For me, this book was definitely very intellectually stimulating, and I feel like the techniques involved would be very useful in managing the organization of ever-increasing complexity. For example the book uses amusement park ride management as an example, but the same situation can happen with many legacy applications as the rules (and exceptions to those rules) grow like a cancerous tumor.

If the concepts in the book are applied properly, I do believe that they could be used to compose the logic required to manage some pretty complicated scenarios. Of course, I haven’t yet had the opportunity to do this, but I look forward to using this tool if I find a need for it in the future.

This book is pretty much a guided tour of the Funx library. It gives you the logical bits and pieces from that library, and shows how the different parts come together from the ground up, and how they work with each other.

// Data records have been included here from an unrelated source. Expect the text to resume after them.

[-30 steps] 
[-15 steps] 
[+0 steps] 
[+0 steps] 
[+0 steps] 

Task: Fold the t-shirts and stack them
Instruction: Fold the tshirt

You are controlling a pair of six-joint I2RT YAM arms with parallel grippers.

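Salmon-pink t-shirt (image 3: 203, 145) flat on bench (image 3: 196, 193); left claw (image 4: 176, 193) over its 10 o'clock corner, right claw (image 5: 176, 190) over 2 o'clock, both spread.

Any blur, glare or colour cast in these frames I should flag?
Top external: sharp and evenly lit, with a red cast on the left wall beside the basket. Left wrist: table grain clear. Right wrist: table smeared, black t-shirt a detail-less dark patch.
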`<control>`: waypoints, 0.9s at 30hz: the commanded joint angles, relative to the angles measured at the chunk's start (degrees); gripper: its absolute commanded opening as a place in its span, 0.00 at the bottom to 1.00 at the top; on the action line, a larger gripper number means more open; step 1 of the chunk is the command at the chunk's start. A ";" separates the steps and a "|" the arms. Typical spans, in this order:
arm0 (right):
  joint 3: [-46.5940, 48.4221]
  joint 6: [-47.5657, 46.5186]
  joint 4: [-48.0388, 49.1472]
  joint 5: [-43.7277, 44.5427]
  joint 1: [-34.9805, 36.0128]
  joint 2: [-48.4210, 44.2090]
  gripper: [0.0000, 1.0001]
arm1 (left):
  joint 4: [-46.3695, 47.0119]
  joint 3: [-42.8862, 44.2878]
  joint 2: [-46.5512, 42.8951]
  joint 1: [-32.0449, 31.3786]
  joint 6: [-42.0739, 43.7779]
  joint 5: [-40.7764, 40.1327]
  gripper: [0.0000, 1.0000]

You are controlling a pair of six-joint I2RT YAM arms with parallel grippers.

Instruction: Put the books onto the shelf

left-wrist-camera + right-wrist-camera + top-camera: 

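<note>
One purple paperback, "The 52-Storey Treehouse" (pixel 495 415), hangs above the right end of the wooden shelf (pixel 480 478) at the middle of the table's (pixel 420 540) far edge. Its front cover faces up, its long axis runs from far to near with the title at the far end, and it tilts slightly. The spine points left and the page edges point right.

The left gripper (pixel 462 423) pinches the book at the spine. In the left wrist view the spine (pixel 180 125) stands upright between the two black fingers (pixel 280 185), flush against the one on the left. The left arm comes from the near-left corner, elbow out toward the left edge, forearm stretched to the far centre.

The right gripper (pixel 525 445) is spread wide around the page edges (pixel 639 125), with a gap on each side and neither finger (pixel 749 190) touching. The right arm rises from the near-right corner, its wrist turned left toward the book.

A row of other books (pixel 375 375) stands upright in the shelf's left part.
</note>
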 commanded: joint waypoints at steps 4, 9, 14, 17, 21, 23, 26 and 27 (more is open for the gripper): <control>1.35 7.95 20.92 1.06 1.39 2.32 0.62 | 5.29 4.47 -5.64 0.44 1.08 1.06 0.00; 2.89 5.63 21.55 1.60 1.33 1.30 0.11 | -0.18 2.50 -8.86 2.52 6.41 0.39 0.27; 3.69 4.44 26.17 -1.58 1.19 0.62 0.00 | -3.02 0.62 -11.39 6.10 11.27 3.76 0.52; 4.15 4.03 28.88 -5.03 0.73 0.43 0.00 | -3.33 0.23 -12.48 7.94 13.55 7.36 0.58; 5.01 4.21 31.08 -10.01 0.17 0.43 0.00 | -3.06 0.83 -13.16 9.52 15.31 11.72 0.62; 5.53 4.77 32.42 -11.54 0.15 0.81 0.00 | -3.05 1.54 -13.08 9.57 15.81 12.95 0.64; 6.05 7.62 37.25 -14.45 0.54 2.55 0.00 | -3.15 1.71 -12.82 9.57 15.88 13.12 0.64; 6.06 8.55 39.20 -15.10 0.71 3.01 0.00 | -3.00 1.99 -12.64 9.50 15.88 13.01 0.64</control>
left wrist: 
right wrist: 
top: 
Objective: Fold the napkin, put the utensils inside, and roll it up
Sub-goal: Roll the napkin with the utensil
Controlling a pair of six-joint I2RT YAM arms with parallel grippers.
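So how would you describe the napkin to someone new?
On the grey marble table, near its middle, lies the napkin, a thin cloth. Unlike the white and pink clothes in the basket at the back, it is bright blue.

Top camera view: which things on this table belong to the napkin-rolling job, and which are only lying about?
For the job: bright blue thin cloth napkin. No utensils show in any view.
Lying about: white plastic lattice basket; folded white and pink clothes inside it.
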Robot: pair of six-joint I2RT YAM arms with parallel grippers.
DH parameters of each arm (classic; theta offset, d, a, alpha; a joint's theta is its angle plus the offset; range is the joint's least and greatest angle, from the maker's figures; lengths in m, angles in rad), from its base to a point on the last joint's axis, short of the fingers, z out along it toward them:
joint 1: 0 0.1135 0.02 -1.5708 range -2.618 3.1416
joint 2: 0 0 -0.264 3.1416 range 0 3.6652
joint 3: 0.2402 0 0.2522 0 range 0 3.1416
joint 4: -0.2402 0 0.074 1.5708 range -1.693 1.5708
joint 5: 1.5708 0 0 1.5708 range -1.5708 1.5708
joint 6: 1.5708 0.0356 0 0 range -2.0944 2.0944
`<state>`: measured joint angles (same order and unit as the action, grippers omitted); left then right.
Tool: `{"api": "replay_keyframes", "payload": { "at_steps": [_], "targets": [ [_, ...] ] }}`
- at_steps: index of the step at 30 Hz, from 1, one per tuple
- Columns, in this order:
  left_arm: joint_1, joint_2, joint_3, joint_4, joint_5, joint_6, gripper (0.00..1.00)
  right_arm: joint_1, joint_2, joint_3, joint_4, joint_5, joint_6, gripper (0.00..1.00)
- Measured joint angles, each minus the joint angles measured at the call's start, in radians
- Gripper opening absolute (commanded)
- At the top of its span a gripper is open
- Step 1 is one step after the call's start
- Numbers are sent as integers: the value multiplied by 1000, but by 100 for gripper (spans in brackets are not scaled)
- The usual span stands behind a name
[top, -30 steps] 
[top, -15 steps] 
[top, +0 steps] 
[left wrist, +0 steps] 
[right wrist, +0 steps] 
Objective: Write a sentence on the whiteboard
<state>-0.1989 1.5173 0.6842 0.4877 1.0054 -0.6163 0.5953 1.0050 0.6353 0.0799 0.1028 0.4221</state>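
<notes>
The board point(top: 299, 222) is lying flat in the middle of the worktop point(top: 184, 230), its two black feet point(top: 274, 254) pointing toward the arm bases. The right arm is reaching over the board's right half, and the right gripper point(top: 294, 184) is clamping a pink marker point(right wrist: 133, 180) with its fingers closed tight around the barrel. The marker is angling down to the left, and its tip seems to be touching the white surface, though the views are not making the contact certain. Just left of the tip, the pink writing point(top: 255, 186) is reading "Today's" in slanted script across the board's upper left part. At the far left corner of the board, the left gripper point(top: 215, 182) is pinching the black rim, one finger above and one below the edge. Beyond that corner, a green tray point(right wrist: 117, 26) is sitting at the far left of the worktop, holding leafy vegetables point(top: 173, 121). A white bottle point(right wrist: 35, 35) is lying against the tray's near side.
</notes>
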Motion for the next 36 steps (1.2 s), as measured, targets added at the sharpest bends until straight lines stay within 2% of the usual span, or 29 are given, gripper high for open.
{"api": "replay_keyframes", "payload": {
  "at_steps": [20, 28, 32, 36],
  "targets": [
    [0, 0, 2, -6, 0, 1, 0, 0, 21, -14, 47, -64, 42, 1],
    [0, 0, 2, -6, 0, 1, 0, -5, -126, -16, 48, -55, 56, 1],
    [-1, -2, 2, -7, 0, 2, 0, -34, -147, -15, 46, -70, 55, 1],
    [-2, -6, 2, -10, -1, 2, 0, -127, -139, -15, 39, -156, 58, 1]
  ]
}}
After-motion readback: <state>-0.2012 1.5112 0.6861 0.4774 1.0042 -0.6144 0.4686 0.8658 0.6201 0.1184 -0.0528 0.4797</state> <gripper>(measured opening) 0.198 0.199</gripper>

I don’t know if it is essential to read the book before using the library, but I will say this: Before I read the book, I had no idea what any of the stuff in the Table of Contents meant, but after I read the book, it made perfect sense. I think that it would be a big undertaking to understand what’s happening in Funx without reading the book beforehand, unless you’re familiar with Haskell. (I believe that Haskell is the source of a lot of the concepts used in the book.)